After Brian crashes his biological son's bris, the kid's lesbian parents Lindsay and Melanie have a huge fight. Melanie feels sore that Lindsay continues to take Brian's side over hers when they're supposed to be a commited couple. Melanie is making a really big deal out of this, as well she should, but her anger is further compounded by the fact that as her son's biological father, Brian has more legal rights over the kid than Melanie does, even though she is financially and maternally providing for the boy.

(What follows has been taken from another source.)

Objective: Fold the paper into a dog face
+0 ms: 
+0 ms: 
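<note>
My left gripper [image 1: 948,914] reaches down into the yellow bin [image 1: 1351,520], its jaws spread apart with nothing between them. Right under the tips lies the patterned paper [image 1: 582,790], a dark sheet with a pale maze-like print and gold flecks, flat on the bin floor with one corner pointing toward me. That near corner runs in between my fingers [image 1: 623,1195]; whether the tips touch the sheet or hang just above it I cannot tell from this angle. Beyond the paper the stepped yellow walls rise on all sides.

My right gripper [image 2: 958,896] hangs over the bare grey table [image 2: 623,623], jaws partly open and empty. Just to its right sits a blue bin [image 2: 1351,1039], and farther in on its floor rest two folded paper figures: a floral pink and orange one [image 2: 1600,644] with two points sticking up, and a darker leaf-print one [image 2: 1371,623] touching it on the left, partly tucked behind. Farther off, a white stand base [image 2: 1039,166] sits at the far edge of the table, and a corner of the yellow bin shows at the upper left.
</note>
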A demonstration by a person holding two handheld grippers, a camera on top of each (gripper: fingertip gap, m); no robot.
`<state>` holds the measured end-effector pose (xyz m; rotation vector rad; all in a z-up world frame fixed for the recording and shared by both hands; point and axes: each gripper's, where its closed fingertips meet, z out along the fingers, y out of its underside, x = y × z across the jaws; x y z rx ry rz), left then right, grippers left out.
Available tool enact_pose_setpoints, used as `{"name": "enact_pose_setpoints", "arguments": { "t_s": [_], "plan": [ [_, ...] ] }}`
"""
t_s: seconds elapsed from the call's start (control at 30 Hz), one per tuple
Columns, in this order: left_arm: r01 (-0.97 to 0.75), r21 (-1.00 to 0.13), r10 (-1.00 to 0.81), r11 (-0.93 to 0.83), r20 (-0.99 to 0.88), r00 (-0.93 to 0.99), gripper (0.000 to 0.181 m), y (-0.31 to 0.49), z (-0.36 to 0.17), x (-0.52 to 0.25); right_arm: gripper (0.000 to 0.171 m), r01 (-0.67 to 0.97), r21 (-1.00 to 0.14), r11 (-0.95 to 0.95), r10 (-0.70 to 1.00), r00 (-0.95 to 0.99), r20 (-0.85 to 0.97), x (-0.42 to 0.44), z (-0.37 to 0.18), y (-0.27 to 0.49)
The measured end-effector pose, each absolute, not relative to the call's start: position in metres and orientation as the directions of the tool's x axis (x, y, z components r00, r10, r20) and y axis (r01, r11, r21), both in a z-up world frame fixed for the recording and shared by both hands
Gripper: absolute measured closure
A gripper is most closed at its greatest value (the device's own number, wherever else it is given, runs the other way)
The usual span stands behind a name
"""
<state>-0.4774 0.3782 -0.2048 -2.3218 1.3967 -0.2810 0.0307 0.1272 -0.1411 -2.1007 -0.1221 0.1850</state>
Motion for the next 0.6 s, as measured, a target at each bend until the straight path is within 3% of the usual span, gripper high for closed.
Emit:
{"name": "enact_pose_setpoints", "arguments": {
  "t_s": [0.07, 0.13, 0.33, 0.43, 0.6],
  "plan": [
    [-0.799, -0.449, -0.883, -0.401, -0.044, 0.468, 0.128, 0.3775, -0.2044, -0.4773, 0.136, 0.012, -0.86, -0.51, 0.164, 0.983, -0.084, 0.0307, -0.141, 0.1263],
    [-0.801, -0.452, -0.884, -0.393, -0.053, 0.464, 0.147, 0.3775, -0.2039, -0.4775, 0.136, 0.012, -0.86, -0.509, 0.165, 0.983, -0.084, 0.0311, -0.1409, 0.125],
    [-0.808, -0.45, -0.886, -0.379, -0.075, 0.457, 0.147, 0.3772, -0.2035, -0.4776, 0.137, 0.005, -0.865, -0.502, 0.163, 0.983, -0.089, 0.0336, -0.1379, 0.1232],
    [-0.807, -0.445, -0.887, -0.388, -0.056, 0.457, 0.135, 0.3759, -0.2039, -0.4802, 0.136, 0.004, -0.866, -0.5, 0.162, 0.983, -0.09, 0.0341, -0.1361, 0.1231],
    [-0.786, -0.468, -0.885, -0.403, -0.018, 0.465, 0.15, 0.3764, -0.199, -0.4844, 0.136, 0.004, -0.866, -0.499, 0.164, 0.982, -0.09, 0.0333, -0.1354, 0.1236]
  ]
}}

Not to pretend that these things don't still happen, but legal and federal protection of the LGBT community has come a long way in fifteen years. However, there's one big prejudice that I see over and over again on this show that has not been eradicated.
The absence of dicks.
But I have to figure that the main demographic for this show is gay men, and I am pretty sure they would have loved a lot more cock than they actually got. Eventually it happens, but I'm convinced that people must have written letters to Showtime complaining about the sheer lack of stiffies.
And this lack of penile attention continues even today! Think about Game of Thrones. How many breasts do you see in an episode? Enough for me to make it a rule in my drinking game. How many dicks do you see in a SEASON?
Drink whenever Brian calls Michael pathetic.
That Brian Kinney. What a great guy.
Drink whenever a gay character pretends to be straight.
A bonus drink if they fully commit to doing someone of the opposite sex!
Oh yeah, also bisexuality doesn't exist on this show. Womp.
Finish your drink if you see at least one penis.
We actually played with this rule during our game, even though I was convinced we wouldn't have to use it. Sure enough, during his Bris, we catch a glimpse of Gus' tiny dongle.
Meaning the show showed us a BABY penis before showing us a grown man's.